> [What to do]
Your answer should be the lines of the data below that contain "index".

START Information shown

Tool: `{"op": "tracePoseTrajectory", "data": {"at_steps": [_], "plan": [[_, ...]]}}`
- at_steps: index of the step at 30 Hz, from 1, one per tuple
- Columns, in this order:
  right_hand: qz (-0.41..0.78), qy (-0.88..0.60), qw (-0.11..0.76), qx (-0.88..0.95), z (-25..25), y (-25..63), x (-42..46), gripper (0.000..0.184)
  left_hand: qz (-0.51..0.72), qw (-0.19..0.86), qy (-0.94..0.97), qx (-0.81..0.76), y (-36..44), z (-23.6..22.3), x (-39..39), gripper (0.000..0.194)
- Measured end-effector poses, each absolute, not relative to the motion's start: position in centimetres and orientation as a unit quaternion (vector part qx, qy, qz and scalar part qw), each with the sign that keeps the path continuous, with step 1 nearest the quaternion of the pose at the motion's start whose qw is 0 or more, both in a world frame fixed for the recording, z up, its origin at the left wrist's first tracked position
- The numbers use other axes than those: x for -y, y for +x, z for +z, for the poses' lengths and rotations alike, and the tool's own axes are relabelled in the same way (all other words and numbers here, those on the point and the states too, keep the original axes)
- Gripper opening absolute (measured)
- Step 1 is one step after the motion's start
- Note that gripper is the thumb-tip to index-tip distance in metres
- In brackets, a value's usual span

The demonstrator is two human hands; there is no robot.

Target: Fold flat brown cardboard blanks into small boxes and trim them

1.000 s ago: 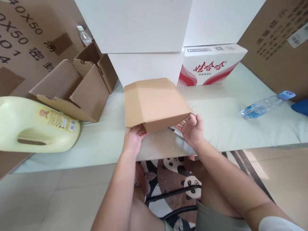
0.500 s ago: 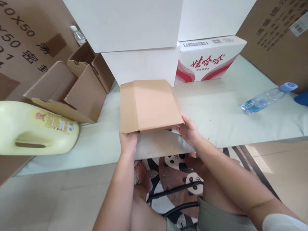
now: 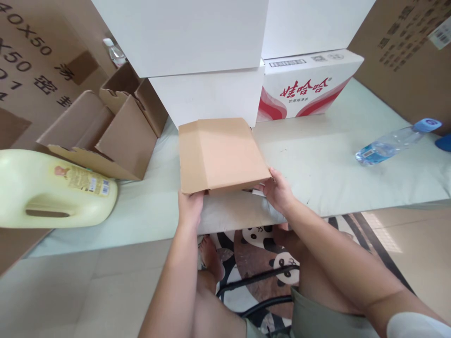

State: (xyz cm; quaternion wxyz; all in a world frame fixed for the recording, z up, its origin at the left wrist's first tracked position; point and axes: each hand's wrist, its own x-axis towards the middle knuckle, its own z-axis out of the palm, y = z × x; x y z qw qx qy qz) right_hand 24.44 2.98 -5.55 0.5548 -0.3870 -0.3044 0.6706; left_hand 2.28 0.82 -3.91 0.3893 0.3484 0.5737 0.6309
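Observation:
A flat brown cardboard box (image 3: 229,152) is in front of me, one long flap strip folded along its left side. My left hand (image 3: 190,206) grips its near left corner, with the fingers tucked beneath the edge and mostly hidden. At the near right corner my right hand (image 3: 276,190) holds on, thumb along the side and fingers under the cardboard. A small dark-and-white object (image 3: 257,192), too covered to name, lies on the cloth beside my right fingers.
White cartons (image 3: 207,98) are stacked behind, beside a red-and-white water carton (image 3: 310,89). Open brown boxes (image 3: 130,141) and a pale yellow jug (image 3: 70,202) stand left. A water bottle (image 3: 391,143) lies right on the green cloth (image 3: 299,159).
The cardboard box has moved slightly left and its near edge has come lower. My right hand has gone from open-palmed with spread fingers to closed on the corner.

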Motion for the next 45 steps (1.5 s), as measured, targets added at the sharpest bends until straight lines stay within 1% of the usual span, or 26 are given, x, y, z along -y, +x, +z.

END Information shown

> [Written answer]
- at_steps: index of the step at 30 Hz, from 1, one per tuple
- Note that gripper is the thumb-tip to index-tip distance in metres

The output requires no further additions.